Data items
------------------------
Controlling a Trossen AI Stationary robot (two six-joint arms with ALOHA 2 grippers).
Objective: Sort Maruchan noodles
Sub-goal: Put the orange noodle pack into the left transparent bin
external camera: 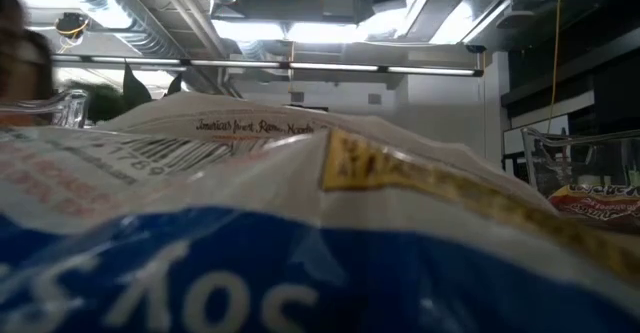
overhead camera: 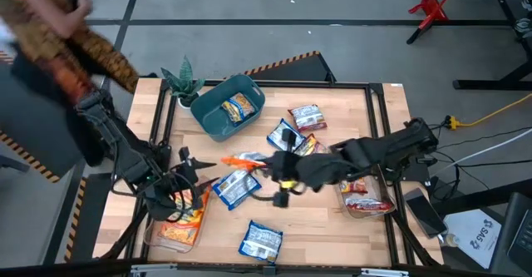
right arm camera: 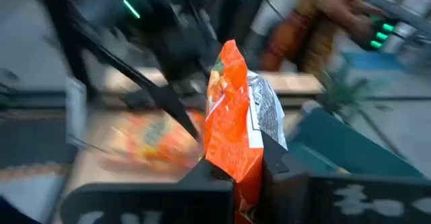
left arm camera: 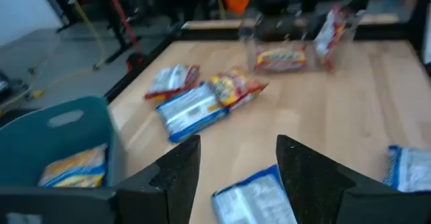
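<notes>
One blue-white noodle packet blocks the low view; right fingers pinch an orange packet beside the teal bin; left fingers wide.

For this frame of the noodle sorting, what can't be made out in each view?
- Low view: a blue-white packet against the lens hides the table and both arms.
- High view: the right end effector is motion-blurred; its orange packet shows only as a streak.
- Left wrist view: the left end effector is open and empty; the teal bin is cut off by the edge.
- Right wrist view: the background beyond the orange packet is smeared.
</notes>
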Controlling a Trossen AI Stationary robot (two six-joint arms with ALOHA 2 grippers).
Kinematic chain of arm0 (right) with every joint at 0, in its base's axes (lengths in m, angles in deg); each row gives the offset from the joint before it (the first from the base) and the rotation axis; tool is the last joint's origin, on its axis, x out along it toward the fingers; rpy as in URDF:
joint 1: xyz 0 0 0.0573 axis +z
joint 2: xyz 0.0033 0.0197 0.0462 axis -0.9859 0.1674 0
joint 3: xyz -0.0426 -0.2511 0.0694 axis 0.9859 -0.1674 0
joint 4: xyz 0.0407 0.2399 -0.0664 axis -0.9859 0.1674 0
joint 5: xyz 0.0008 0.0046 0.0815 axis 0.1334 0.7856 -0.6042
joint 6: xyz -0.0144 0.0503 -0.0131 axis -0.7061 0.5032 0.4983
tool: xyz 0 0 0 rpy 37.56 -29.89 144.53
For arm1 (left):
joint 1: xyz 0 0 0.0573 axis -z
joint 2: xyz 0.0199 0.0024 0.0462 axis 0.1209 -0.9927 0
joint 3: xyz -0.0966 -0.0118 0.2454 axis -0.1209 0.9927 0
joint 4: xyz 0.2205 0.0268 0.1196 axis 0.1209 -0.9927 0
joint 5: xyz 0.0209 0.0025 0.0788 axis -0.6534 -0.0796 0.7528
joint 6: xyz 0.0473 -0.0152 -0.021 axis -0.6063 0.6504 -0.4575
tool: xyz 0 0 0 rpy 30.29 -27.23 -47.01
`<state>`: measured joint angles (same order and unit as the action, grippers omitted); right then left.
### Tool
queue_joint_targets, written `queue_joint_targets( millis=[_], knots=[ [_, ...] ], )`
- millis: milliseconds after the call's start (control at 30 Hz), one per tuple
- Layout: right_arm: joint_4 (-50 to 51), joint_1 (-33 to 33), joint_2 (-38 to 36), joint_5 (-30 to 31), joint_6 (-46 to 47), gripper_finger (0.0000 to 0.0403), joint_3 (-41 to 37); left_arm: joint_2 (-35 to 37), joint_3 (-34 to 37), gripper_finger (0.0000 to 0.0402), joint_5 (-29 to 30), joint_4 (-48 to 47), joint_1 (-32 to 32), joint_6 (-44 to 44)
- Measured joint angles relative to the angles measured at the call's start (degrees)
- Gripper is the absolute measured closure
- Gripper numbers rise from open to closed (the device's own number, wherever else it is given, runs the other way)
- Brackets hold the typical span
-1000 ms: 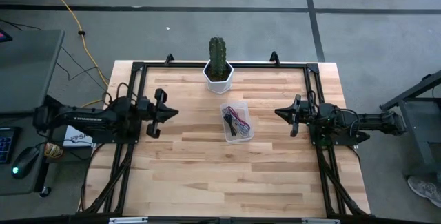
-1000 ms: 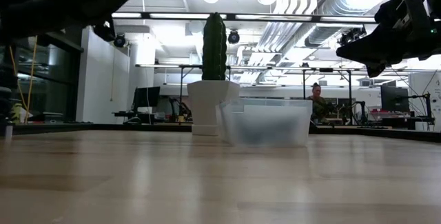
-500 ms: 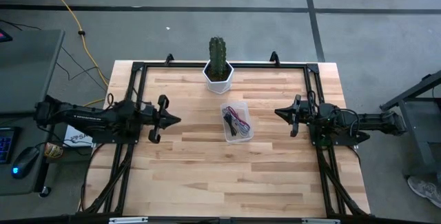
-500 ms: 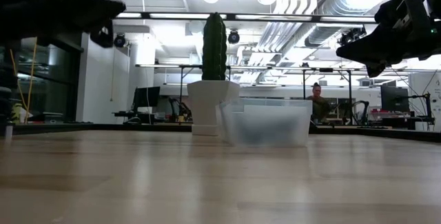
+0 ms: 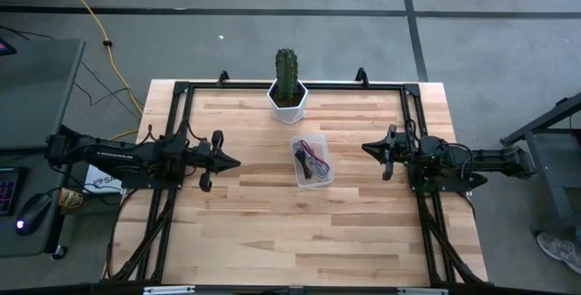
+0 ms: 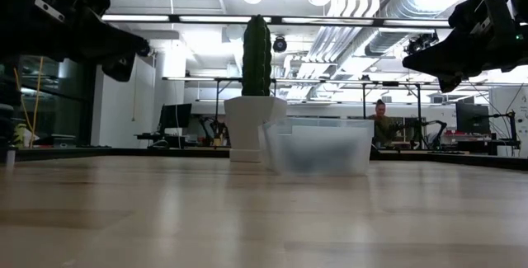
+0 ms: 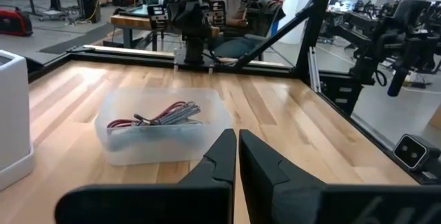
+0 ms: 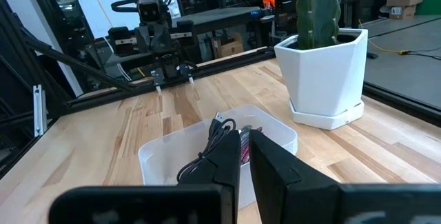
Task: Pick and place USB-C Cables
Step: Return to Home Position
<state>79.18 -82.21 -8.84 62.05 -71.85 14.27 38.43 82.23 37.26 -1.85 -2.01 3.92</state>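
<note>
step: home | cables lie in bin | left gripper left of bin; fingers pressed together, empty | right gripper right of bin; same | tip: pull arms straight back from bin; stay level; keep fingers closed

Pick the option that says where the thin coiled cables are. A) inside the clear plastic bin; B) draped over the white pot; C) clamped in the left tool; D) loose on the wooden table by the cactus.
A: the thin coiled cables lie inside the clear plastic bin, with the left tool and right tool off to either side of it, empty.
</note>
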Motion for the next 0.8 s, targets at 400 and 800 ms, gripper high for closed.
queue_joint_targets(
  millis=[400, 800],
  knots=[
    [0.01, 0.0, 0.02, 0.02, 0.0, 0.0379, 0.0, -0.04, -0.02, 0.0401, 0.13, -5.52, 0.0, 0.02],
    [0.0, -0.02, 0.02, 0.02, 0.0, 0.0379, 0.0, -0.07, -0.02, 0.0401, 0.48, -13.58, -0.02, -0.39]
  ],
)
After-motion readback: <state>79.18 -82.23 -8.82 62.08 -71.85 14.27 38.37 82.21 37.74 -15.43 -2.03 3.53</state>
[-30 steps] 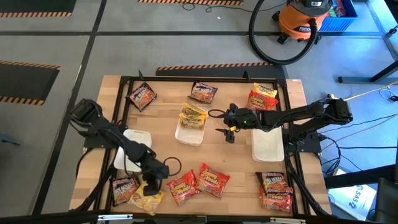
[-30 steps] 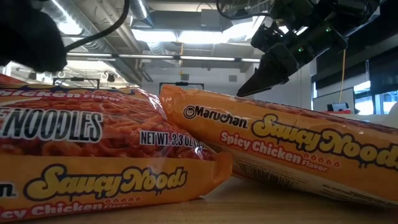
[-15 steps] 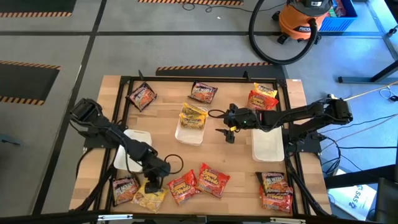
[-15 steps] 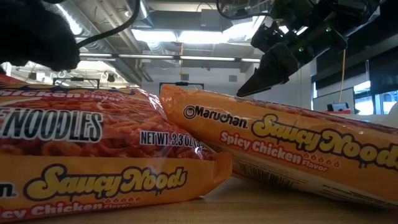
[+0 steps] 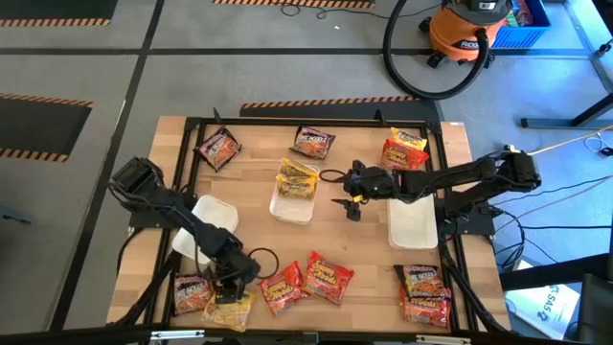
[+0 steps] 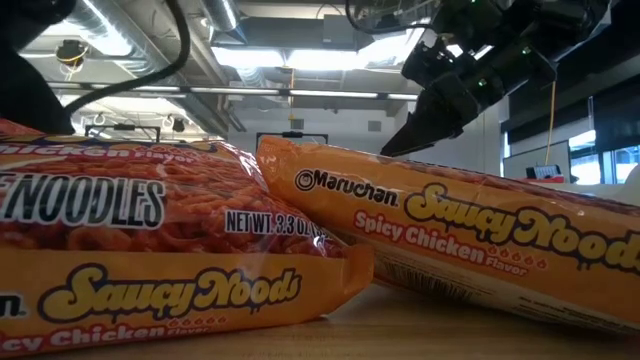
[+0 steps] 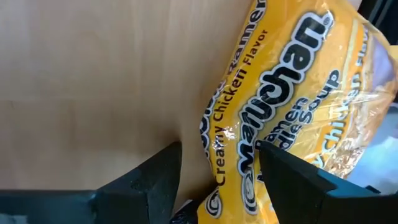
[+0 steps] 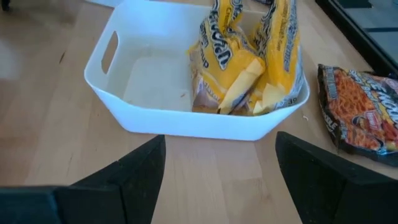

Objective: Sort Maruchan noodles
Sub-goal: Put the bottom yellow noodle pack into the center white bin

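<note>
The wooden table point(image 5: 259, 206) stands on a grey floor, with an orange shop vacuum point(image 5: 466, 31) and its black hose beyond the far edge.

Left gripper point(image 5: 227, 287): positioned at the near left corner, directly over a yellow packet point(image 7: 280, 118). Its fingers stand apart, one on each side of the packet's end; the wrist view does not show whether they press it. A red packet point(image 5: 192, 289) lies just beside it, and two red-orange packets point(image 5: 308, 279) lie near, toward the table's middle. A white tray point(image 5: 206, 225) sits behind the left arm.

Right gripper point(image 5: 351, 206): hangs over mid-table with fingers wide apart, holding nothing. Just beside it is the centre tray point(image 8: 161, 68), which contains yellow packets point(image 8: 249, 59). A dark packet point(image 8: 360, 112) lies on the wood close to that tray's side.

Other packets: two dark ones at the far edge point(image 5: 218, 148) and point(image 5: 313, 142), a red and yellow pair point(image 5: 403, 149) at the far right, and a stack point(image 5: 424, 292) at the near right corner. A third tray point(image 5: 413, 222) lies partly under the right arm.
</note>
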You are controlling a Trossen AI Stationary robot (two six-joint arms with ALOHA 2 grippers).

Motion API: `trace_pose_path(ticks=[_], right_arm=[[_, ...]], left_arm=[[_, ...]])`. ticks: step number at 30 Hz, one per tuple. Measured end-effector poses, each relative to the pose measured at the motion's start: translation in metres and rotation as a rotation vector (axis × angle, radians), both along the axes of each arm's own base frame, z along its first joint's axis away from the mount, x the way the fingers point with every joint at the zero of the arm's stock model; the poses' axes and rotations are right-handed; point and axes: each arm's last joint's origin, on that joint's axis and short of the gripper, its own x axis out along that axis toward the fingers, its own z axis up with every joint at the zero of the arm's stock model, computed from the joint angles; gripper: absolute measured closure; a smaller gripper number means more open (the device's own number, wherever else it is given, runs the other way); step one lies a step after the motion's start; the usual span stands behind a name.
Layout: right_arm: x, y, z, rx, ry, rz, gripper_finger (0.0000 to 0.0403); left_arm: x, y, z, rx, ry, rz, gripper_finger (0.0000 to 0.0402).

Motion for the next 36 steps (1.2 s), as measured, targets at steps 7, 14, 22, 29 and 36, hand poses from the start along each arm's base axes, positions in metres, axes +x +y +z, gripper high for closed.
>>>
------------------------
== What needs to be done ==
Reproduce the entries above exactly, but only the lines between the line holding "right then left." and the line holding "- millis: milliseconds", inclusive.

== Result of this exercise ==
`<state>`: measured joint angles (same order and unit as the action, grippers omitted); right then left.
### Tool
queue_joint_targets, written `queue_joint_targets( millis=[_], knots=[ [_, ...] ], )`
- millis: milliseconds after the call's start (control at 30 Hz), one per tuple

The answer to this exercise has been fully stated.